What have we learned about sex and drugs?
By manipulating distinct neurotransmitter systems, the researchers hoped to unravel the mechanisms by which different antidepressants can induce or prevent sexual dysfunction. While many mysteries still remain, this study adds a layer of clarity to our understanding. Together, their review confirmed that altered serotonergic transmission indeed underlies antidepressant-related sexual dysfunction, which can be overcome by manipulating dopaminergic signaling. Based on this pattern, they conjecture that elevated serotonin may tonically suppress dopamine release in projection areas that mediate psychological and physical sexual functions, including the hypothalamus, limbic regions or spinal neurons. However, these findings leave unanswered 1) how downstream dopamine signaling modulates sexual function, 2) how distinct neurotransmitter systems interactively alter particular aspects of sexual function, and 3) to what extent the sexual circuitry and drug effects in rats translate to humans.
So maybe this post didn’t make you any happier. But hopefully it’s taught you how not to sabotage your sex life. Just remember to plan ahead and lay off the serotonin – or go heavy on the dopamine – if you want to stay frisky come date night.
1. Reas et al. (2013). Deceptive stats to lure readers to your blog. J Sci Blogging Propoganda.
2. Serretti A. & Chiesa A. (2009). Treatment-Emergent Sexual Dysfunction Related to Antidepressants: A Meta-Analysis. J Clin Psychopharm. 29(3):259-66.

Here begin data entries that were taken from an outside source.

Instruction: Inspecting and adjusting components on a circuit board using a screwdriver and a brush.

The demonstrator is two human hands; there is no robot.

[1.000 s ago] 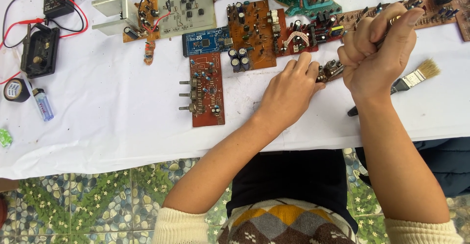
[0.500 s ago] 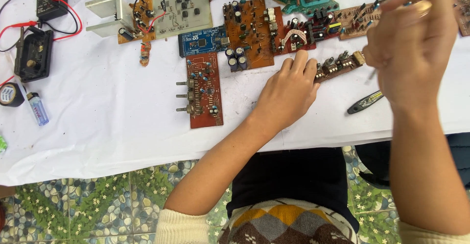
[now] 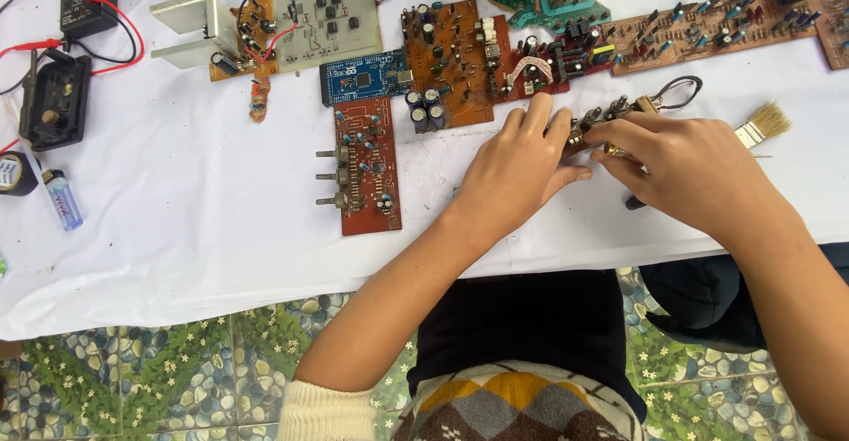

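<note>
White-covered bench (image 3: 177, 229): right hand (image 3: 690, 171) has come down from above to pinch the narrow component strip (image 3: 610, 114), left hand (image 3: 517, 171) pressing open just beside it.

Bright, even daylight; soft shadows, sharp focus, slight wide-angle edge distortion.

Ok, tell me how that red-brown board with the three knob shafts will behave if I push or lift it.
The red-brown circuit board looks rigid and flat, so it should slide across the white cloth rather than roll. Its three metal shafts overhang one edge, so that side probably feels heavier. The small upright parts look fragile.
</note>
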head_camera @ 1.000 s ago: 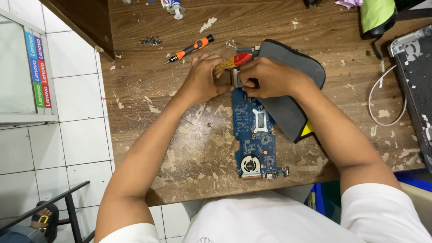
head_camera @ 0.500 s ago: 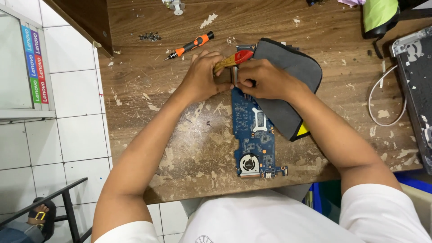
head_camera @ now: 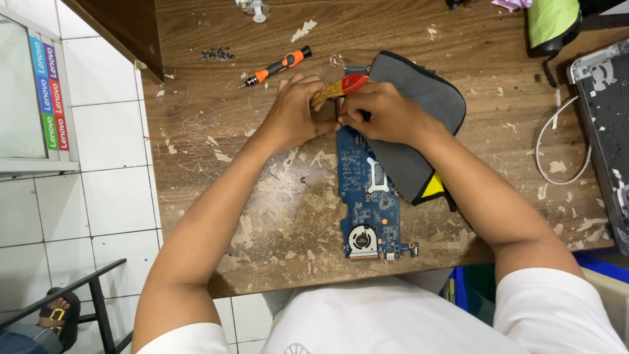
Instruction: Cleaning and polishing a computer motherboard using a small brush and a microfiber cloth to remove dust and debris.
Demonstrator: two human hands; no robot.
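Observation:
A blue laptop motherboard (head_camera: 370,196) with a round fan at its near end lies on the worn wooden table (head_camera: 262,196). My left hand (head_camera: 295,115) and my right hand (head_camera: 386,111) meet over the board's far end. Both are closed around a small brush (head_camera: 341,86) with a tan wooden handle and a red end, which sticks out up and to the right between them. Its head is hidden by my fingers. A grey padded sleeve (head_camera: 419,105) with yellow trim lies under my right wrist, beside the board.
An orange-and-black screwdriver (head_camera: 278,65) and a small heap of screws (head_camera: 218,54) lie beyond my left hand. At the right edge are a white cable (head_camera: 557,151) and an opened laptop body (head_camera: 606,124). A green-and-black pouch (head_camera: 550,23) sits at the far right. White tiled floor lies to the left.
Both hands stay pressed together over the board's far end with the brush. The brush handle has shifted only slightly.

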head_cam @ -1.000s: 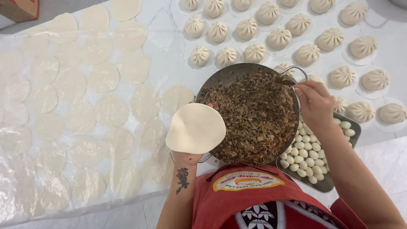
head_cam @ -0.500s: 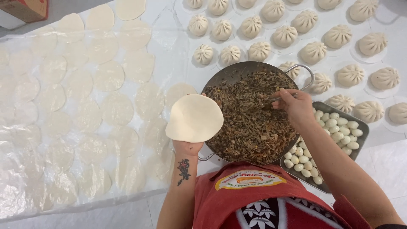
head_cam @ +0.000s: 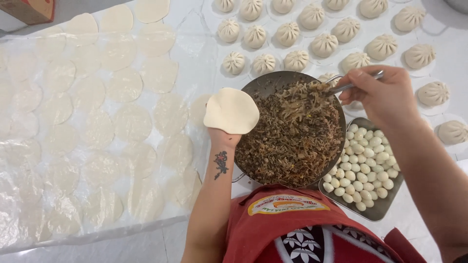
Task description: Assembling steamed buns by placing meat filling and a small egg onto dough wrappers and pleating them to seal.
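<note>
a white worktop [head_cam: 195,29] fills the view, its left half under a clear plastic sheet [head_cam: 29,214]. on that sheet lie rows of flat round dough wrappers [head_cam: 122,122], about thirty as far as i can count, all unfilled. right of them the left hand [head_cam: 225,136] is raised palm up with one wrapper [head_cam: 231,110] resting on it; the fingers are hidden beneath the dough, so i cannot tell how they sit. just right is one round metal pan [head_cam: 263,83] heaped with dark chopped filling [head_cam: 292,141]. the right hand [head_cam: 382,95] hovers over the pan's far right edge, fingers clamped on a metal spoon [head_cam: 353,84] that digs into the filling. near right of the pan stands one dark tray [head_cam: 385,207] of small white eggs [head_cam: 363,168], several dozen. along the far side sit pleated buns [head_cam: 287,33], roughly twenty in view, already closed. so a fair batch looks done, with more wrappers left than buns made.
</note>
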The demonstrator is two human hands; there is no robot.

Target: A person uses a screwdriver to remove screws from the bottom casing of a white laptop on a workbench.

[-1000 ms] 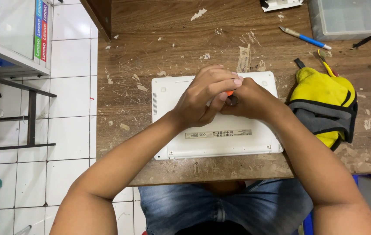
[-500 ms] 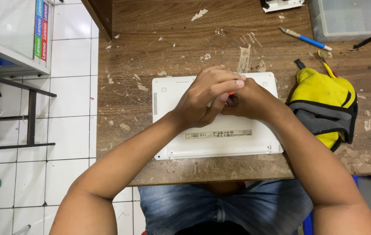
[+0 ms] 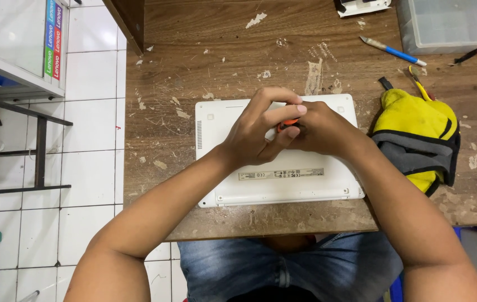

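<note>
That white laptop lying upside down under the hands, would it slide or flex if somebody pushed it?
The white laptop lies flat on its lid on the scarred wooden table, so it would probably slide rather than tip. Its shell looks rigid, likely stiff. Both the left hand and the right hand press on it, which probably keeps it from shifting.

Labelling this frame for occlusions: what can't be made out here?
All in the head view:
- Orange-handled tool: only a sliver shows; the left hand and right hand cover its tip and where it meets the white laptop's underside.
- Clear plastic box: cut off by the top edge; contents unclear.
- White item at the top: cropped, kind unclear.
- Yellow and grey pouch: closed, contents hidden.
</note>
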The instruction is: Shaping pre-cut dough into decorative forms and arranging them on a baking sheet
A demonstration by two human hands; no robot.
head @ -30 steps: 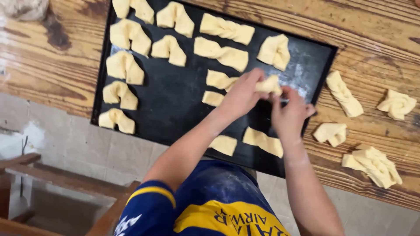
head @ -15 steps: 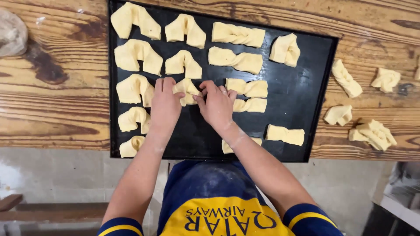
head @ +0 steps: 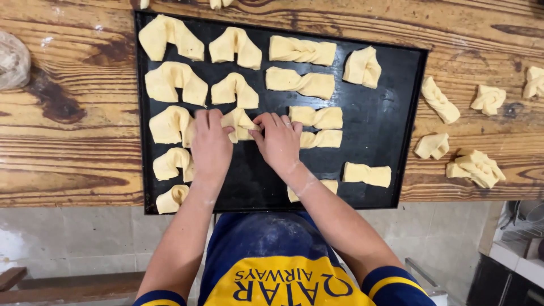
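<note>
While shaped dough fills our black tray (head: 396,113), our left hand (head: 211,144) and right hand (head: 280,141) pinch one dough piece (head: 241,123).

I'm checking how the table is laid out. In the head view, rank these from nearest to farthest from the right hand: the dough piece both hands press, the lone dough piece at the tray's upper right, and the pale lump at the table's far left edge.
1. Pressed dough piece, touching the right hand.
2. Lone dough piece, upper right of the tray.
3. Pale lump, far left of the table.
</note>
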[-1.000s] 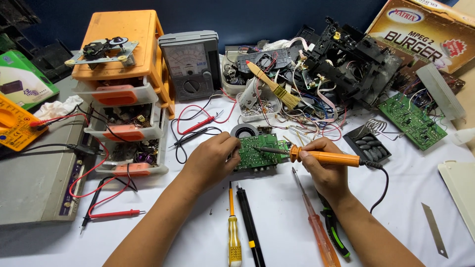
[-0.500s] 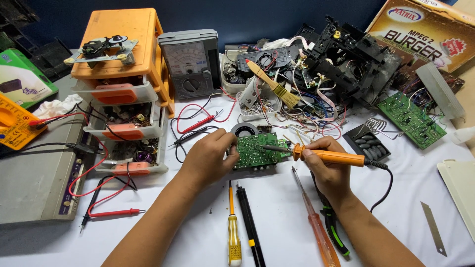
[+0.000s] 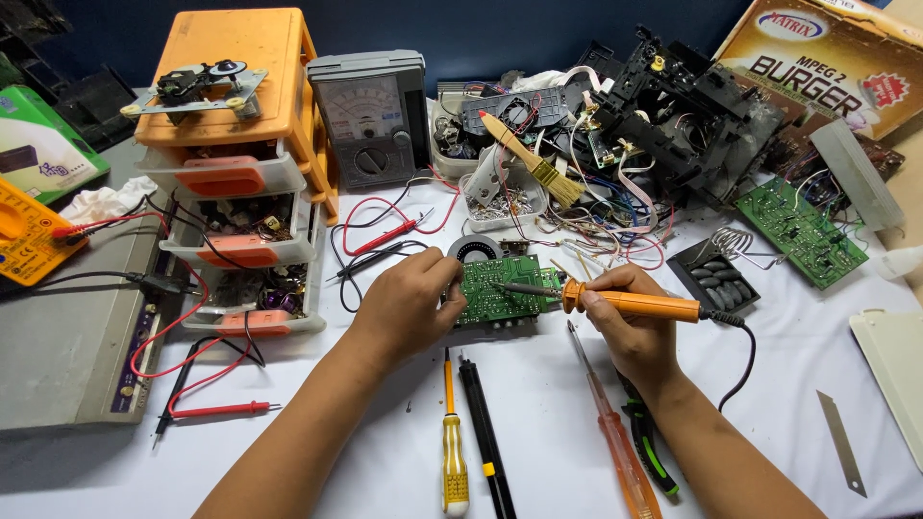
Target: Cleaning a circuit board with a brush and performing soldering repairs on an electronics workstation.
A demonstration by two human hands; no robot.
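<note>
Steadying green circuit board (image 3: 500, 290) in left hand (image 3: 409, 300) grip; right hand (image 3: 630, 322) grips soldering iron (image 3: 625, 304), tip on board.

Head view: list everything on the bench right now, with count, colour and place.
green circuit board: 1, centre, under both hands
orange-handled soldering iron: 1, tip on that board
orange plastic drawer unit: 1, back left
grey analogue meter: 1, back centre
yellow multimeter: 1, far left
red probe lead: 1, front left
yellow-handled screwdriver: 1, front centre
red-handled screwdriver: 1, front right
wooden paintbrush: 1, back centre
second green circuit board: 1, right
black stripped chassis: 1, back right
left hand: steadies the centre board
right hand: holds the iron
</note>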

3. Bijlsma EY, Chan JSW, Olivier B, Veening JG, Millan MJ, Waldinger MD & Oosting RS. (2013). Sexual side effects of serotonergic antidepressants: Mediated by inhibition of serotonin on central dopamine release? Pharm Biochem & Behav.
4. de Castilhos J, Marcuzzo S, Forti CD, Frey RM, Stein D, Achaval M & Rasia-Filho AA. (2005). Further studies on the rat posterodorsal medial amygdala: dendritic spine density and effect of 8-OH-DPAT microinjection on male sexual behavior. Brain Res Bull. 69(2):131-9.
5. Popova NK & Amstislavskaya TG. (2002). Involvement of the 5-HT(1A) and 5-HT(1B) serotonergic receptor subtypes in sexual arousal in male mice. Psychoneuroendocrinology. 27(5):609-18.
6. Lee KU, Lee YM, Nam JM, Lee HK, Kweon YS, Lee CT & Jun TY. (2010). Antidepressant-Induced Sexual Dysfunction among Newer Antidepressants in a Naturalistic Setting. Psychiatry Investig. 7(1):55-9.